Note that ‘selection pressure’ also includes physical constraints on the systems, such as constraints on size, memory, processing speed etc. all of which can change the abstractions available to a system. A tarantula probably doesn’t have a good abstraction for ‘Bulgaria’. Even if we showed it Bulgarian history lectures and in an unprecedented landslide victory, it was elected president of Bulgaria, it still wouldn’t have a good abstraction for ‘Bulgaria’ (or, if it did, it probably would not be the same abstraction as humans).

This would presumably not constitute a refutation of the NAH - it’s just the case that a spider doesn’t have the information-processing hardware to produce such an abstraction.

I’d vote for her (even if she inexplicably has a Serbian Eagle crest in her office)

So cognitive systems must be subject to similar physical constraints and selection pressures in order to converge on similar abstractions. To recap, our current version of the NAH states that two cognitive systems will converge on the same abstractions if

they have similar observational apparatus...
… and are interacting with similar environments...
...and are subject to similar selection pressures and physical constraints.

Systems must have similar utility functions ^[2]

One reason to form certain abstractions is because they are useful for achieving one’s goals/maximizing one’s utility function. Mice presumably have an abstraction for ‘the kind of vibrations a cat makes when it is approaching me from behind’ because such an abstraction is useful for fulfilling their (sub)goal of ‘not being eaten by a cat’. Honeybees have an abstraction of ‘the dance that another bee does to indicate that there are nectar-bearing flowers 40m away’ because it is useful for their (sub)goal of ‘collecting nectar’.

Humans do not naturally converge on these abstractions because they are not useful to us. Does this provide evidence against the NAH? I’m guessing but NAH advocates might say something like ‘but humans can learn both of these abstractions quite easily, just by hearing a description of the honeybee dance, humans can acquire the abstraction that the bees have. This is actually evidence in favour of the NAH—a human can easily converge on the same abstraction as a honeybee which is a completely different type of cognitive system’.
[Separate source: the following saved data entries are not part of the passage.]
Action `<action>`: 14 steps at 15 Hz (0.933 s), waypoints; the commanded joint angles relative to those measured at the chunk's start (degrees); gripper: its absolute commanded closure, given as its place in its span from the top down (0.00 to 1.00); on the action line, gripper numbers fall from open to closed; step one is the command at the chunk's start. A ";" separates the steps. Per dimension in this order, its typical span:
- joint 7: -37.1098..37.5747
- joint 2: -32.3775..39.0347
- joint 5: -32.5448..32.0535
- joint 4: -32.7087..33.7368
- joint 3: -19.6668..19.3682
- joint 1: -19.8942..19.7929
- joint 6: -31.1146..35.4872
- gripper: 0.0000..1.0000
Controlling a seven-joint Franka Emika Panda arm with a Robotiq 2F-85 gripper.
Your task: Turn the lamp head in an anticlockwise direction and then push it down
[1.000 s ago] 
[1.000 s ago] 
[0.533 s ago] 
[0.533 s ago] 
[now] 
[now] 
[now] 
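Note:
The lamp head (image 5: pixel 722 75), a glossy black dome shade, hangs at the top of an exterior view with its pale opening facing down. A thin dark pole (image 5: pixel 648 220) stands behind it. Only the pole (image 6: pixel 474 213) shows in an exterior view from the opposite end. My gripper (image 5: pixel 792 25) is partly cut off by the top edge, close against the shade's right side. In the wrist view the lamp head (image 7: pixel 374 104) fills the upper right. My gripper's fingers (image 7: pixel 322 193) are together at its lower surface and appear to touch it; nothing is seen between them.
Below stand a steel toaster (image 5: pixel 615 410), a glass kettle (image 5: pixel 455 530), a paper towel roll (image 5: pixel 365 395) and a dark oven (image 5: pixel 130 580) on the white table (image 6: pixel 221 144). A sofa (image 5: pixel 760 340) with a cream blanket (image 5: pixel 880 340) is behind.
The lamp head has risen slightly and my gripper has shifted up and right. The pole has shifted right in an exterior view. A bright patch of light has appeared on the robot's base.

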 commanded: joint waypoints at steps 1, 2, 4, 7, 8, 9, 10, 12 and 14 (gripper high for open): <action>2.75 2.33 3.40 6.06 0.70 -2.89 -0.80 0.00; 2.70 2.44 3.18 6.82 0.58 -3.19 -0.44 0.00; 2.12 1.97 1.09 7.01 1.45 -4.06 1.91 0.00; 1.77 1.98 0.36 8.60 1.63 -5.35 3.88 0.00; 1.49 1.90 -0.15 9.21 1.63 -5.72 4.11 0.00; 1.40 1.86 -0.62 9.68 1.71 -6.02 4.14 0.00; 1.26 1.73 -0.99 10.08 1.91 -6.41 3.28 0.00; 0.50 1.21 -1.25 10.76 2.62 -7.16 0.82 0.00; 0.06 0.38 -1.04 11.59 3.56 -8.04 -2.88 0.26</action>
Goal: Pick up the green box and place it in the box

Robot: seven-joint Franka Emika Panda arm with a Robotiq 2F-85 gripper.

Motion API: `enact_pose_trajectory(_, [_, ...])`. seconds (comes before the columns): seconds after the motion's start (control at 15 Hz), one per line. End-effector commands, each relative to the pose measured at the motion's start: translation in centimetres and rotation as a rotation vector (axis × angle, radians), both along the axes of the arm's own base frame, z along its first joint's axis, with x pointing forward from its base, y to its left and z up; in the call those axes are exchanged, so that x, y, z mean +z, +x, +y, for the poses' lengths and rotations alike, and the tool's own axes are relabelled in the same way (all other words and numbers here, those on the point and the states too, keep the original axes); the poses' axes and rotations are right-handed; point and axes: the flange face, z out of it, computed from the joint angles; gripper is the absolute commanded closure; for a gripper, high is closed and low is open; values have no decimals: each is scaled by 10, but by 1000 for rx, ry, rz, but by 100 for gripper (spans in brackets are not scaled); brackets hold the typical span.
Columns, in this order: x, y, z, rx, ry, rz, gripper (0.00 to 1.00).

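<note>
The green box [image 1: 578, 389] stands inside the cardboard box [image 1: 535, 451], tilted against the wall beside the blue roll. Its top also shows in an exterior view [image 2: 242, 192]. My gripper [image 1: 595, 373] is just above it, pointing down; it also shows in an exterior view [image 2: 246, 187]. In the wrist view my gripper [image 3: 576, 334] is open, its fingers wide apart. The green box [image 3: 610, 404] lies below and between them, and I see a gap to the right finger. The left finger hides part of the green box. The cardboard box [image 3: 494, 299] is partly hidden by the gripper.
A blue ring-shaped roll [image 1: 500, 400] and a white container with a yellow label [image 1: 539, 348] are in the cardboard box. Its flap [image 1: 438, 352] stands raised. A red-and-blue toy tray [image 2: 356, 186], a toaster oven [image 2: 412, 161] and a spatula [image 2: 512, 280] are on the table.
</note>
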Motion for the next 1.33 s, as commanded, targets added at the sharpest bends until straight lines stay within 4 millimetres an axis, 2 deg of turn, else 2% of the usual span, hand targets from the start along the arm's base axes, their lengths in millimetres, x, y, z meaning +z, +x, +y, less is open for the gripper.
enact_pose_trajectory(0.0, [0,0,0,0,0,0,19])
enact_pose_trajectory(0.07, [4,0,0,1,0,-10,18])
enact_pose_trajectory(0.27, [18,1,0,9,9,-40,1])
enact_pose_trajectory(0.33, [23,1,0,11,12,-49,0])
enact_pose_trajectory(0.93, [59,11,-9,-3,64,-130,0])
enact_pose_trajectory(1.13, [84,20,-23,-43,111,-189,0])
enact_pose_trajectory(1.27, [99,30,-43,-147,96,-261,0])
My response to this would be I will only converge on the same abstractions as honeybees if my utility function explicitly has a term which values ‘understanding honeybee abstractions’. And even for humans who place great value on understanding honeybee abstractions, it still took years of study to understand honeybee dances.

Is the NAH saying ‘two cognitive systems will converge on the same set of abstractions, provided that one of the systems explicitly values and works towards understanding the abstractions the other system is using’? If so, I wish people would stop saying that the NAH says that systems will ‘naturally converge’ or using other suggestive language which implies that systems will share abstractions by default without explicitly aiming to converge.

The honeybee example is a bit tricky because, on top of having different utility functions, honeybees also have different observational apparatus, and are subject to different selection pressures and constraints on their processing power. To get rid of these confounders, here is an example where systems are the same in every respect except for their utility functions and this leads them to develop abstractions.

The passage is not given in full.